この人がどんな人なのか、何故今微笑んだのか、何が好きで何が嫌いで、どういうふうに生きてきた人なのか、幸せそうなほほえみなのになぜそんなに悲しそうに見えるのか、全てを知りたいと思う。

好き…なのかな?
どんな人なのか何も知らないのに?
出会ったばかりなのに?

そこまで考えて、千鶴はふと今の自分を思い出して苦笑いをした。
記憶もなくてどんな過去があるのかすらわからない自分。こんな自分に好かれても、厄介だと思う人こそいれ、嬉しいと思うような男性はいないだろう。年齢的にも世間一般の婚期からはかなり年がいっているし、その上相手が誰だかわからないまま妊娠している。

こんな私がもう一度人を好きになるなんて、身の程知らずもいいところだよね。
思いをつたえるなんてとんでもないし、相愛なんてもっとありえないんだから、好きになっちゃったらつらいばっかり。

千鶴は小さく溜息をつくと、出していたお茶を片付けて立ち上がった。
「炊事を手伝ってきますね。ここにいらしてくださってもいいですし、もうこの家にお住まいになるのですから好きな所で楽になさっていてください。

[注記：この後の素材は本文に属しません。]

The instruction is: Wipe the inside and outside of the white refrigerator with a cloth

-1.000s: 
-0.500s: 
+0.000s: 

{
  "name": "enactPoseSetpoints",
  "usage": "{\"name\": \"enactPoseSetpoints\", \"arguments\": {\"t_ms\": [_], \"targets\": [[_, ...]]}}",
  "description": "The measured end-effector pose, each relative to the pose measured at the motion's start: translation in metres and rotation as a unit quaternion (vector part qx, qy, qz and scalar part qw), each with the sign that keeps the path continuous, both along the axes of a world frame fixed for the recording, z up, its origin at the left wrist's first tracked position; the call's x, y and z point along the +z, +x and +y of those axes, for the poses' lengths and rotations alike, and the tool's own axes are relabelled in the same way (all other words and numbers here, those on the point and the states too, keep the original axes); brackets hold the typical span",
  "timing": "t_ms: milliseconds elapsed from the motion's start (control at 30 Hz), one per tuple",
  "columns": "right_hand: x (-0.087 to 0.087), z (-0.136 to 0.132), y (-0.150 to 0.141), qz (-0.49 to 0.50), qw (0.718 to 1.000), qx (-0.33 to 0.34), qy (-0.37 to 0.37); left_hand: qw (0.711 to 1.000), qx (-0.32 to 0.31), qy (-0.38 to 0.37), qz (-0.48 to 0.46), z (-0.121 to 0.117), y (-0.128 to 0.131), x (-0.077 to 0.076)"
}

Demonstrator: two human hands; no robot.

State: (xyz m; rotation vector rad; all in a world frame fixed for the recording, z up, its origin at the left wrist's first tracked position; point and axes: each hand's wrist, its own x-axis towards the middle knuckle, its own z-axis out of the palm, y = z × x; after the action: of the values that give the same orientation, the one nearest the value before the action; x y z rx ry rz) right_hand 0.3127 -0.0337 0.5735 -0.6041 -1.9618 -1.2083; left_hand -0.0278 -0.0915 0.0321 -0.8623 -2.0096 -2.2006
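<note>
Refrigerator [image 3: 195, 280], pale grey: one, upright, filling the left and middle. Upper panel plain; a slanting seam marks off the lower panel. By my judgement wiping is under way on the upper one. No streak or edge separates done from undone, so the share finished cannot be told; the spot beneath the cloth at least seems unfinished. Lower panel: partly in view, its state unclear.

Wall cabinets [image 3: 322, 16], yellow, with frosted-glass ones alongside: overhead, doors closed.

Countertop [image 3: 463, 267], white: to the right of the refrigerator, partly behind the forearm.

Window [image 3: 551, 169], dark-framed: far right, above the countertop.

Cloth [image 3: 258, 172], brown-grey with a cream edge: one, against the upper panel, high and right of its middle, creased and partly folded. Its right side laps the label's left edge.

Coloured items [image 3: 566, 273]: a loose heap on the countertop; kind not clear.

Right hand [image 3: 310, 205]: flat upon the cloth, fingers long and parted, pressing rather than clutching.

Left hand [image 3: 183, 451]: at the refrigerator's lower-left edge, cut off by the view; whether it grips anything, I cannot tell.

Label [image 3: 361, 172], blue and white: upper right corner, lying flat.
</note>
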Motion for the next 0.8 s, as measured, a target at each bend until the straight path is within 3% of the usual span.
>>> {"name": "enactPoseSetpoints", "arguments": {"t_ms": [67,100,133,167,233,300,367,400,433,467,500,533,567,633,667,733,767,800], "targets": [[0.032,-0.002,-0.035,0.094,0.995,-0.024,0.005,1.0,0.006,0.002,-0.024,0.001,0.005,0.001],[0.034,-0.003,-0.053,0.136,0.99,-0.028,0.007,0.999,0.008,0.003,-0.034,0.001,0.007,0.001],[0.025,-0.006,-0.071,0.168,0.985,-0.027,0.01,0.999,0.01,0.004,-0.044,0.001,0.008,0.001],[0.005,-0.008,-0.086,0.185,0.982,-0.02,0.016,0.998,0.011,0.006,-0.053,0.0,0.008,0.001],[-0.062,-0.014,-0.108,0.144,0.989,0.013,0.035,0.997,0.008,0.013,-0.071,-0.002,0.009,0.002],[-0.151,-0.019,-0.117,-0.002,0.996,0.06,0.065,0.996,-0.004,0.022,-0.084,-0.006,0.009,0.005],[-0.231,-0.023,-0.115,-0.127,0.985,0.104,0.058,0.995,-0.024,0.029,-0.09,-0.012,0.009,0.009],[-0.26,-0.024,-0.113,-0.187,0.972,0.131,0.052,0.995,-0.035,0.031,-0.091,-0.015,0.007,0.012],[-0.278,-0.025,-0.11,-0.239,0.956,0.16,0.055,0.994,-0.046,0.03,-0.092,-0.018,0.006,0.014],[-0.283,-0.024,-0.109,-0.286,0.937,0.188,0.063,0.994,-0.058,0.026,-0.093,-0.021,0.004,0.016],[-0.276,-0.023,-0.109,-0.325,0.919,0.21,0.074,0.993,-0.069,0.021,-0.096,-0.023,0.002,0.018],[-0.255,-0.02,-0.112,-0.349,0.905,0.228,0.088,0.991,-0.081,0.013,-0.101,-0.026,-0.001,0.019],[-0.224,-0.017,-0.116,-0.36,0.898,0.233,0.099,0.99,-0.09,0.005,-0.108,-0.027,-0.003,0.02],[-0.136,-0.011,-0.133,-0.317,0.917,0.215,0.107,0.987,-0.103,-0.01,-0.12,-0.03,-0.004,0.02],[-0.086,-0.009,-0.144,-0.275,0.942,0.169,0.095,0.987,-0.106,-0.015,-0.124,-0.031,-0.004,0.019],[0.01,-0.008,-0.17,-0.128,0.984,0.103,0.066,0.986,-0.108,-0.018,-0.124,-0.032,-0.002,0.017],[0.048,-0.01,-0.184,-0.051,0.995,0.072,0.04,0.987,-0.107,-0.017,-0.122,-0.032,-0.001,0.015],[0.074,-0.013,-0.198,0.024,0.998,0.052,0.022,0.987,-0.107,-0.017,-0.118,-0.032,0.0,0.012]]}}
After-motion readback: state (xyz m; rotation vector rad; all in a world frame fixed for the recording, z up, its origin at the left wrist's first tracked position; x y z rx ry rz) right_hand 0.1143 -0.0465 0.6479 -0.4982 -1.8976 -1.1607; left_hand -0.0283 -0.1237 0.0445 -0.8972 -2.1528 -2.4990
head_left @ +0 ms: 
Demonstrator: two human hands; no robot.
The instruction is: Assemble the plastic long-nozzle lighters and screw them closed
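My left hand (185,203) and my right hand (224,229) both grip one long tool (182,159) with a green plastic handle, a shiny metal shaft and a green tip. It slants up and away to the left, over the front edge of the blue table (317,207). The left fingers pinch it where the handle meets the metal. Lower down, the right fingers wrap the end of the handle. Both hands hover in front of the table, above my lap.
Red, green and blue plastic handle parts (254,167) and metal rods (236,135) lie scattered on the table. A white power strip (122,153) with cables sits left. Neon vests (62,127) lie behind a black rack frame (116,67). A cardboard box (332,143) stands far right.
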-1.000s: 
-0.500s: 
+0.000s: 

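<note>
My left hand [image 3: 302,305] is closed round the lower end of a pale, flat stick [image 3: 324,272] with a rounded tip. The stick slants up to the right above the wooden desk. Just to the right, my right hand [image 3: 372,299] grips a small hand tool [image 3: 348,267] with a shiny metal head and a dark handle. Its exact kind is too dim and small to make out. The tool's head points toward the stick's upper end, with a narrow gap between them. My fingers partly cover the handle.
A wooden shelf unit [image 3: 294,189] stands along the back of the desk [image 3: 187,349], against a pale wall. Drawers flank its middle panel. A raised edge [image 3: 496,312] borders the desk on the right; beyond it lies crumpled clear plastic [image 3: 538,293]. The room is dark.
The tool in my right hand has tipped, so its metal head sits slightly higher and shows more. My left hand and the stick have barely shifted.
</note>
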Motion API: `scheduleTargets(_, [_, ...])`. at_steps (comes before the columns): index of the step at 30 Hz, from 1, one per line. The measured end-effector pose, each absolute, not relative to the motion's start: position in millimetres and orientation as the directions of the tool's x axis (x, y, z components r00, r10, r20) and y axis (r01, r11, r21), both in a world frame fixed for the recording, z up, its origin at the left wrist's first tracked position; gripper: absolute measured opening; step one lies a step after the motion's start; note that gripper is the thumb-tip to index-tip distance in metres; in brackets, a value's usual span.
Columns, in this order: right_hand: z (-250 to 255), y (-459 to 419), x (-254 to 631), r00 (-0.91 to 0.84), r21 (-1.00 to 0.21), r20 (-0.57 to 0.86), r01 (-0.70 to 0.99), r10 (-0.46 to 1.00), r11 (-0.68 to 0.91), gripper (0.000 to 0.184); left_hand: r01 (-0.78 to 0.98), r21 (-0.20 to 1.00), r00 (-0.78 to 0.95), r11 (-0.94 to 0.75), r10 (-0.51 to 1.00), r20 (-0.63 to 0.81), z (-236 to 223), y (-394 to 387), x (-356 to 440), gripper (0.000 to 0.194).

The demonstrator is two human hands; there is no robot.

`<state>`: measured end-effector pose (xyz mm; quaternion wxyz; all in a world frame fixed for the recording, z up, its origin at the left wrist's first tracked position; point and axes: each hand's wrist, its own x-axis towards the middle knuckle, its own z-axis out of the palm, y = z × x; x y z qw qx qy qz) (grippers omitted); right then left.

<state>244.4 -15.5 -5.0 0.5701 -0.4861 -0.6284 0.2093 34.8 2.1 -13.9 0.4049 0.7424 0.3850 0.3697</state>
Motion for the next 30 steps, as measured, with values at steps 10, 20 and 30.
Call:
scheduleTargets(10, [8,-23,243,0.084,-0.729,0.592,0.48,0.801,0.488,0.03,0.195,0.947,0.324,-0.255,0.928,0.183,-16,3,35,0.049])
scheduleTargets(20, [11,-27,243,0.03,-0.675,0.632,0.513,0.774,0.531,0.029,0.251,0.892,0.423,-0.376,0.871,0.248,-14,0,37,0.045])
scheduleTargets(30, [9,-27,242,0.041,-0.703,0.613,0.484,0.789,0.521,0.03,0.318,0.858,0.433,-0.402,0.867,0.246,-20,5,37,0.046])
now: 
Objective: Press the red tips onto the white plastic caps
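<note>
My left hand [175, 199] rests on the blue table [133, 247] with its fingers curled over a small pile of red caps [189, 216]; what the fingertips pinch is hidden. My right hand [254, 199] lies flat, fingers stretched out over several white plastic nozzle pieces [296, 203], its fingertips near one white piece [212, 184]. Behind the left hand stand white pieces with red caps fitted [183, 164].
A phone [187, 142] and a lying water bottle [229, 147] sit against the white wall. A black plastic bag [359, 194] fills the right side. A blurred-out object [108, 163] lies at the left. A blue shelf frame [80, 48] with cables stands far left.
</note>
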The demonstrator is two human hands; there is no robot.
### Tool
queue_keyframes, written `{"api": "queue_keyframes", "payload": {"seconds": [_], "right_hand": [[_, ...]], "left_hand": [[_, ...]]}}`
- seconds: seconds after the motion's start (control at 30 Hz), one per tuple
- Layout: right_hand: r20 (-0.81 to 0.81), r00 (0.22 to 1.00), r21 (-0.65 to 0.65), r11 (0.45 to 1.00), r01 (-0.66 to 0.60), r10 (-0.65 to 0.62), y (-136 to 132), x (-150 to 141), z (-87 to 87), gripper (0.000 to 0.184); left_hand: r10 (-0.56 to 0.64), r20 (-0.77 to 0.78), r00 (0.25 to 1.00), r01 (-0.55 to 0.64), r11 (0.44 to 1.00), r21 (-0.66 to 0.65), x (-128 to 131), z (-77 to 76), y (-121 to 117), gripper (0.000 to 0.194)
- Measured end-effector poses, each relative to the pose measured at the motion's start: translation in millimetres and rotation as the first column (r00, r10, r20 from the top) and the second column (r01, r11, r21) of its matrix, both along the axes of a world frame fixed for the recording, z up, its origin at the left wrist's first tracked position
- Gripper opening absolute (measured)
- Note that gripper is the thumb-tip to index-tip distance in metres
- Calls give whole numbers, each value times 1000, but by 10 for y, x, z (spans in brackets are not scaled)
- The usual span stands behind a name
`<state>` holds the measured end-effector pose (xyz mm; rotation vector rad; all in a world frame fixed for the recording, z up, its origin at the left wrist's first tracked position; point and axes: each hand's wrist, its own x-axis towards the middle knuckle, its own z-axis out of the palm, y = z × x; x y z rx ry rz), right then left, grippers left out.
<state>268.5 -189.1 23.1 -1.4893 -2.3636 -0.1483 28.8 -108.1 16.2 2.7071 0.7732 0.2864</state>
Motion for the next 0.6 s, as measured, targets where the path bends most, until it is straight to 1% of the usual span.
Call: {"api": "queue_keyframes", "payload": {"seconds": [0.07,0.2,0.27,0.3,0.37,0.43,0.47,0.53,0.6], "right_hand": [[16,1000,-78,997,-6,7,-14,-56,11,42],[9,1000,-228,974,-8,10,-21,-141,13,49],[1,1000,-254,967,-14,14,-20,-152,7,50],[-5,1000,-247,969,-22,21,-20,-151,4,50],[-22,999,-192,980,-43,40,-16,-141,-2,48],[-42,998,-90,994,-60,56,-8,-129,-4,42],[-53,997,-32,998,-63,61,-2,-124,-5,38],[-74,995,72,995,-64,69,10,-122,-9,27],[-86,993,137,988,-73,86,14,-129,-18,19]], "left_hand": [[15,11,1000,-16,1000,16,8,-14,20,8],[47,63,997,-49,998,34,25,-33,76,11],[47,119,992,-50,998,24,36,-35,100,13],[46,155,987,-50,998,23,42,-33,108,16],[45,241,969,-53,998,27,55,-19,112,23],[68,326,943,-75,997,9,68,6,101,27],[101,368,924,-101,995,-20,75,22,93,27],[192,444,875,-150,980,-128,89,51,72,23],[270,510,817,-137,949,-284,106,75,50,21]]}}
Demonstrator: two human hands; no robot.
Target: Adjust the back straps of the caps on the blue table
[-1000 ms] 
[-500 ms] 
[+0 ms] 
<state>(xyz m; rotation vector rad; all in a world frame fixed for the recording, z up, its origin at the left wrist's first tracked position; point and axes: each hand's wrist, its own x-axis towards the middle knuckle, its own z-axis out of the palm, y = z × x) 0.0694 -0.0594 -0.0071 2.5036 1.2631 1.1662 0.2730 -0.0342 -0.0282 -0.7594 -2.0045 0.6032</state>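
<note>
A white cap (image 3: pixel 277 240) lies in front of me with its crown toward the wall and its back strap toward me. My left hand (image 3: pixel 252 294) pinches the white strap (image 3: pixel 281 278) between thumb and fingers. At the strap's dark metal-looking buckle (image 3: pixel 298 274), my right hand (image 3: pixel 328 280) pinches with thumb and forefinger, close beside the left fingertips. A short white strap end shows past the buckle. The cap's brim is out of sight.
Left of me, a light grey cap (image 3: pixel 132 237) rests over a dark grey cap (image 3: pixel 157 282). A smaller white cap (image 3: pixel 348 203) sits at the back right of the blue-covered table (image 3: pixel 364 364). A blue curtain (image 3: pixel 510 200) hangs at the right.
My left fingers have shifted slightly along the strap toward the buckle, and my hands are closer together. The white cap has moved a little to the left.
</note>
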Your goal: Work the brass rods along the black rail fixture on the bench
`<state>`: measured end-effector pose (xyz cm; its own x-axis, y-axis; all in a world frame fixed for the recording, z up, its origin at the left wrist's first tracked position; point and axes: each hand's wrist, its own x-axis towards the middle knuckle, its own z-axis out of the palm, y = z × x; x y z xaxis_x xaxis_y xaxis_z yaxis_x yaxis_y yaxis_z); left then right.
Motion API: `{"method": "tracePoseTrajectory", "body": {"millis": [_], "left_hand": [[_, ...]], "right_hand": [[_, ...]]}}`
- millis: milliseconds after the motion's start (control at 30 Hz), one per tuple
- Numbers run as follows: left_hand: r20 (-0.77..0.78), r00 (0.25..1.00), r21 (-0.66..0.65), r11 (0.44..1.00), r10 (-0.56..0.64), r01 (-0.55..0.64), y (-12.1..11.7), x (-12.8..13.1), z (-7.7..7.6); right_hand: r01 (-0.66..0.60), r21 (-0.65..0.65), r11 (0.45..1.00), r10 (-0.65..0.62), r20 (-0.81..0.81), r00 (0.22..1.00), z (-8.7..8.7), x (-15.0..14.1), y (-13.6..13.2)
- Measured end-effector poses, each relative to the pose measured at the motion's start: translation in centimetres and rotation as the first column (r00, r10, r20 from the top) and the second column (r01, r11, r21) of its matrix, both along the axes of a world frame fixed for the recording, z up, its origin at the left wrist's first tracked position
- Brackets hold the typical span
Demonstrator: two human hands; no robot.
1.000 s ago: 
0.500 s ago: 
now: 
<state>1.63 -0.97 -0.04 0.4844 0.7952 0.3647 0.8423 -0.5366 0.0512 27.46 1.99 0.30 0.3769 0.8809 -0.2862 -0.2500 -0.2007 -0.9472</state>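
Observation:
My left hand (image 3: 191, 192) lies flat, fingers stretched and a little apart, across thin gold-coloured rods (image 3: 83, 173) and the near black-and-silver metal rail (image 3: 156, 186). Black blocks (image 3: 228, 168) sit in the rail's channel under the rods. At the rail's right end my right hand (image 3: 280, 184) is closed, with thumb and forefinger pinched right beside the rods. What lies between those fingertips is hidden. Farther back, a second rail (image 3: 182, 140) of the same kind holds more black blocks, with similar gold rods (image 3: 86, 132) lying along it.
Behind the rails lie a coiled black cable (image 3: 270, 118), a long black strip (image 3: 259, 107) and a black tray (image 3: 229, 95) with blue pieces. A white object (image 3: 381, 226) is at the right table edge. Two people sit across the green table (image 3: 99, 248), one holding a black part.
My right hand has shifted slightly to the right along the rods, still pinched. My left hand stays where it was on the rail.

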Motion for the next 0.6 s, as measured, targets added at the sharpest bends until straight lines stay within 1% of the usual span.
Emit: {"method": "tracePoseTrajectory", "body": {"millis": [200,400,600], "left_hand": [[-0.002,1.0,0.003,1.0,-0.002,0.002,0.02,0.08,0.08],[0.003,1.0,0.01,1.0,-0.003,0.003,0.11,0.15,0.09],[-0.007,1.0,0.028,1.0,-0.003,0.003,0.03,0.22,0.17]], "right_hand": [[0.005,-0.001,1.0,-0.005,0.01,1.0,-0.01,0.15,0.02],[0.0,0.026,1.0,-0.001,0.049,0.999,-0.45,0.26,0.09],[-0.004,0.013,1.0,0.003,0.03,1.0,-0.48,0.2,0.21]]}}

できたらお呼びします」
「いや、俺も左之達を手伝おう」
そう言って斎藤は立ち上がり、自然な仕草で千鶴がもっていたお盆をスッと自分が持ちかえる。
「あっあの……」
「気にすることはない。炊事場はどこだ?」


お盆を持ち替えたときに、千鶴の白い手に斎藤の手が少し触れた。
狭い廊下を追い抜かしていくときに、斎藤の胸に一瞬抱かれるような姿勢になった。

それだけで、心臓がとびあがるほどドキドキして触れたところが熱い。
もう何も知らない乙女というわけではない自分が、こんな風にうろたえているのはみっともなく恥ずかしい。そう思うものの千鶴の心臓はなかなか大人しくなってくれない。
思うようにならない自分の心に戸惑いながら、千鶴は歩き去る斎藤の背中を見つめていたのだった。